Molecular Detection and Phylogenetic Analysis of Pseudomonas aeruginosa Isolated from Some Infected and Healthy Ruminants in Basrah, Iraq

Although P. aeruginosa is an environmental organism, it is infrequently found on the skin, mucous membranes, and in the feces of some healthy animals (wild, companion, or farm animals).

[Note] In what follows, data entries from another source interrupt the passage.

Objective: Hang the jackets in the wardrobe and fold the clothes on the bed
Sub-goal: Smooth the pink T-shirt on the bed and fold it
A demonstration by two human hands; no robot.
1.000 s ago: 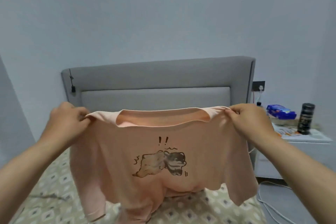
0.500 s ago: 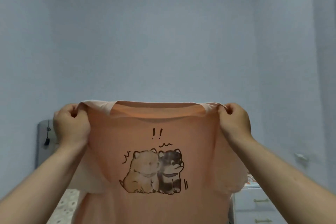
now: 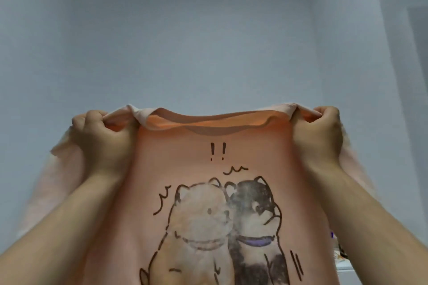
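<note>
The picture's bottom edge cuts off our shirt [image 3: 231, 146] and the lower half of its print [image 3: 222, 227]. The fingertips of our left hand [image 3: 102, 136] and right hand [image 3: 317, 136] are buried in shoulder folds. The left sleeve [image 3: 58, 180] is a pale blur. Low right, scraps [image 3: 339, 254] are too small to tell.

Soft, even indoor light with a cool blue-grey cast; the walls [image 3: 208, 53] look flat and rather dim. The peach T-shirt [image 3: 208, 146] glows brighter orange just below its collar, where light shines through the fabric. Gentle shadows sit inside the neckline and under the knuckles of the left hand [image 3: 102, 136]. The sleeve [image 3: 58, 180] beside that hand is pale and smeared by blur. Wide-angle bending slants the room's corners and swells the forearms [image 3: 370, 227] at the lower edges. The printed drawing looks soft.
</note>
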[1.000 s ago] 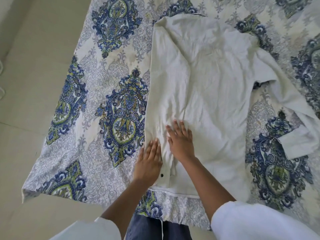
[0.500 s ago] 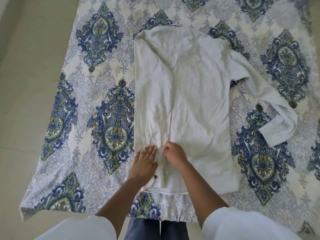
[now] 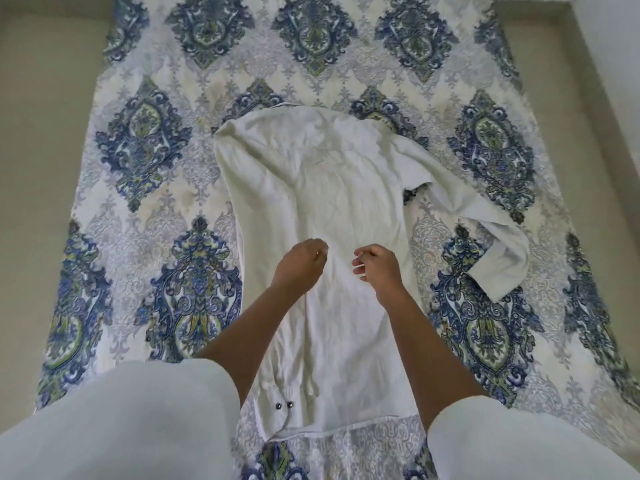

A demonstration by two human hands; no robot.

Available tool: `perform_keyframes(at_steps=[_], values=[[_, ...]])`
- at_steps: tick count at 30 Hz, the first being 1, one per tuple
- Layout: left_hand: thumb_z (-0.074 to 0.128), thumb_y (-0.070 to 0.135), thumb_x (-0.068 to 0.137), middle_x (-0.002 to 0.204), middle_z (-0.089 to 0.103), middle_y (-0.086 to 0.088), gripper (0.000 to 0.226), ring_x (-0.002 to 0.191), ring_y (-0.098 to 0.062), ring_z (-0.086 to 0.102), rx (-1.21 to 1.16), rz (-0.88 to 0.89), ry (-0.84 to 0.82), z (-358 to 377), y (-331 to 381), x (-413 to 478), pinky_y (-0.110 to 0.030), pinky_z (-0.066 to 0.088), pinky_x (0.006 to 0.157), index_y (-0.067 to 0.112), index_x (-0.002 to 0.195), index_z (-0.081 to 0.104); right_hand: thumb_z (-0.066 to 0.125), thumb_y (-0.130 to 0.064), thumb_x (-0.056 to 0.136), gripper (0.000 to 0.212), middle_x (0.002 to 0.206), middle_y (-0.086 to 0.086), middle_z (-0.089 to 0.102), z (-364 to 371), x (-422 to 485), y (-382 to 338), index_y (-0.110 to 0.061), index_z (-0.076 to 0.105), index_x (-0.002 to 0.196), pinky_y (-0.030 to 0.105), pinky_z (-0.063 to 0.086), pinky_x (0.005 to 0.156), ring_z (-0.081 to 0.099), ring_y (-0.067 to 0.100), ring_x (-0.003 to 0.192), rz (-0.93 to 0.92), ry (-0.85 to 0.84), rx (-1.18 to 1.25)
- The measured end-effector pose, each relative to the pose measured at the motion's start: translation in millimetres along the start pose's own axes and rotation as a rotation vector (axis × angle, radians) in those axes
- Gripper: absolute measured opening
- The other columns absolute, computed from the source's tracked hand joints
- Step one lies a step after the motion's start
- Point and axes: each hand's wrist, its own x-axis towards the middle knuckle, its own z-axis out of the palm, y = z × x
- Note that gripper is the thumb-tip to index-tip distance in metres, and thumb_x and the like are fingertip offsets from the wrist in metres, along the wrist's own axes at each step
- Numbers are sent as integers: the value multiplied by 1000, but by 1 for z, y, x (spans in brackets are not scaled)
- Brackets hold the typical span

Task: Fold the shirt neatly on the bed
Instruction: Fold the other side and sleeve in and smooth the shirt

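A white long-sleeved shirt (image 3: 311, 174) lies flat on the patterned bed sheet (image 3: 145, 209), collar end far from me, hem near my body. Its left side is folded inward to a straight edge. The right sleeve (image 3: 485, 237) sticks out to the right and bends back at the cuff. My left hand (image 3: 299, 265) and my right hand (image 3: 379, 270) are side by side over the middle of the shirt, fingers curled in. I see no fabric lifted in either hand. Two dark buttons (image 3: 284, 405) show near the hem.
The sheet with blue and green medallions covers the whole bed around the shirt. Bare beige floor (image 3: 38, 140) runs along the left, and a pale wall edge (image 3: 595, 81) along the right. My white sleeves fill the bottom corners.
Both hands have moved up from the lower left placket to the shirt's middle, and the flat left hand has curled shut. The camera has tilted up, so more of the bed shows.
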Motion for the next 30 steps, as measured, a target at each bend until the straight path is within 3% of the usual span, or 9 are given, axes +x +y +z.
perform_keyframes(at_steps=[3, 6, 12, 15, 17, 20, 23, 25, 30], values=[[37, 17, 96, 112, 61, -3, 28, 102, -22, 56, 22, 20, -34, 8, 18, 29, -29, 41, 83, 11, 111, 60, 44, -3, 86, 21, 89, 9, 63, -22, 25, 3, -15, 61, 81, 29, 48, 67, 62, 23, 81, 19, 75, -63], [35, 11, 95, 120, 60, -4, 33, 107, -21, 55, 101, 75, -136, 32, 40, 59, -33, 45, 89, 11, 118, 58, 43, -2, 85, 30, 116, 12, 62, -55, 49, 21, -8, 63, 107, 33, 43, 89, 55, 31, 112, 110, 189, -268], [32, 10, 95, 129, 53, -6, 39, 116, -22, 50, 282, 148, -180, 50, 67, 107, -38, 45, 94, 15, 130, 49, 43, -4, 85, 38, 125, 13, 58, -81, 60, 40, -15, 61, 117, 34, 46, 91, 56, 28, 112, 82, 145, -240], [35, 15, 96, 129, 48, -9, 39, 118, -26, 46, 371, 186, -194, 64, 97, 141, -41, 44, 95, 15, 134, 45, 45, -3, 87, 42, 133, 10, 55, -105, 80, 30, -14, 56, 126, 39, 46, 99, 54, 25, 118, 60, 100, -27], [40, 21, 95, 130, 44, -10, 41, 119, -28, 43, 427, 202, -181, 74, 116, 164, -41, 44, 94, 17, 136, 43, 46, -4, 90, 45, 136, 5, 51, -120, 97, 19, -18, 50, 132, 36, 46, 93, 53, 22, 117, 87, 59, 176], [44, 28, 93, 141, 32, -7, 39, 127, -30, 33, 564, 250, -169, 87, 133, 188, -44, 39, 98, 27, 132, 50, 47, -10, 93, 41, 121, -1, 56, -133, 124, -2, -24, 51, 130, 29, 43, 79, 54, 13, 88, 109, -37, 545], [44, 29, 92, 144, 25, -7, 37, 129, -31, 28, 692, 237, -167, 100, 137, 207, -44, 35, 99, 29, 128, 53, 53, -34, 91, 30, 108, 0, 56, -137, 154, -19, -27, 55, 120, 32, 39, 88, 52, 15, 95, 149, -69, 846], [44, 23, 91, 132, 38, -11, 35, 121, -32, 39, 488, 147, -161, 101, 135, 212, -41, 39, 95, 16, 123, 56, 57, -43, 87, 35, 103, 4, 56, -138, 169, -29, -25, 60, 117, 32, 41, 79, 53, 17, 90, 155, -38, 1039], [54, 11, 82, 103, 66, -11, 16, 95, -22, 58, -403, -56, 24, 72, 131, 229, -31, 39, 85, 6, 82, 69, 61, -39, 77, 41, 109, 9, 56, -142, 190, -52, -29, 61, 117, 48, 32, 106, 51, 26, 106, 39, -22, 1307]])
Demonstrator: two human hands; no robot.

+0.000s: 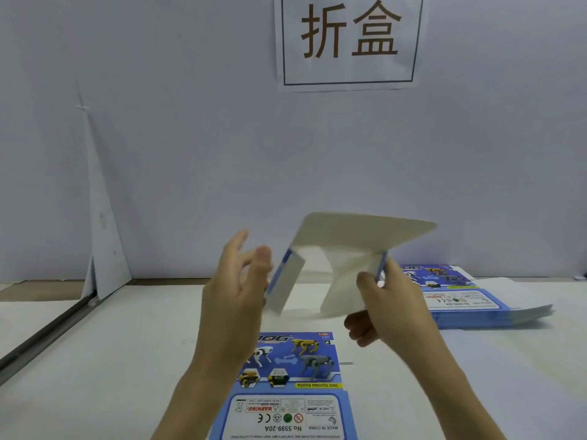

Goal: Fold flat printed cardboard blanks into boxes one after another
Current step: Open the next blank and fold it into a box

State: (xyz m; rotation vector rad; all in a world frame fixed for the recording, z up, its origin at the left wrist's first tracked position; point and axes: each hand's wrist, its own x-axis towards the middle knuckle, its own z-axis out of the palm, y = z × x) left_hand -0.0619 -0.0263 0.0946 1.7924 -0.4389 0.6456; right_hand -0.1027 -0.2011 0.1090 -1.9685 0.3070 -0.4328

P. aeruginosa produces a variety of toxins and enzymes which promote tissue invasion and damage. P. aeruginosa demonstrated resistance to several antimicrobial agents. It is of significant importance in both animal and human medicine. The present study aimed to isolate and diagnose P. aeruginosa isolates from some ruminants, cow and sheep, from different regions of Basrah, Iraq. A total of 200 samples were taken from infected and healthy ruminants, as well as the environment surrounding the animal in Basrah, Iraq. The identification of Pseudomonas aeruginosa was performed by conventional and molecular methods using the 16SrRNA gene and aroE gene by polymerase chain reaction (PCR). The recorded data pointed out that P. aeruginosa was successfully isolated from infected animals (cows and sheep) with total percentages of 46% and 22%, respectively. These percentages were obtained at 8% and 4% from healthy cows and sheep, respectively. The percentages of isolation of the environment surrounding cows and sheep were 40% and 32%, respectively. A higher percentage of infection was observed in the eye, skin, and wound swabs of cows. Healthy cows and sheep gave only three isolates of P. aeruginosa, while the environmental swabs recorded 18 isolates. Bacterial isolates were identified by culture methods and Vitek- 2. To confirm the diagnosis more accurately at the level of the species, the molecular confirmation was performed by PCR amplification of genus and species with 16S rRNA gene sequences. The results pointed out that all 10 selected isolates gave positive results, and the gene size was ≈ 1500 bp. New strains were recorded in GenBank/NCBI, and the phylogenetic tree was constructed. The isolates fall in three clads. Molecular confirmation of other isolates in this study (42 isolates) was carried out by PCR amplification of aroE gene. All PCR products of these isolates were amplified≈ 495 pb on agarose gel electrophoresis.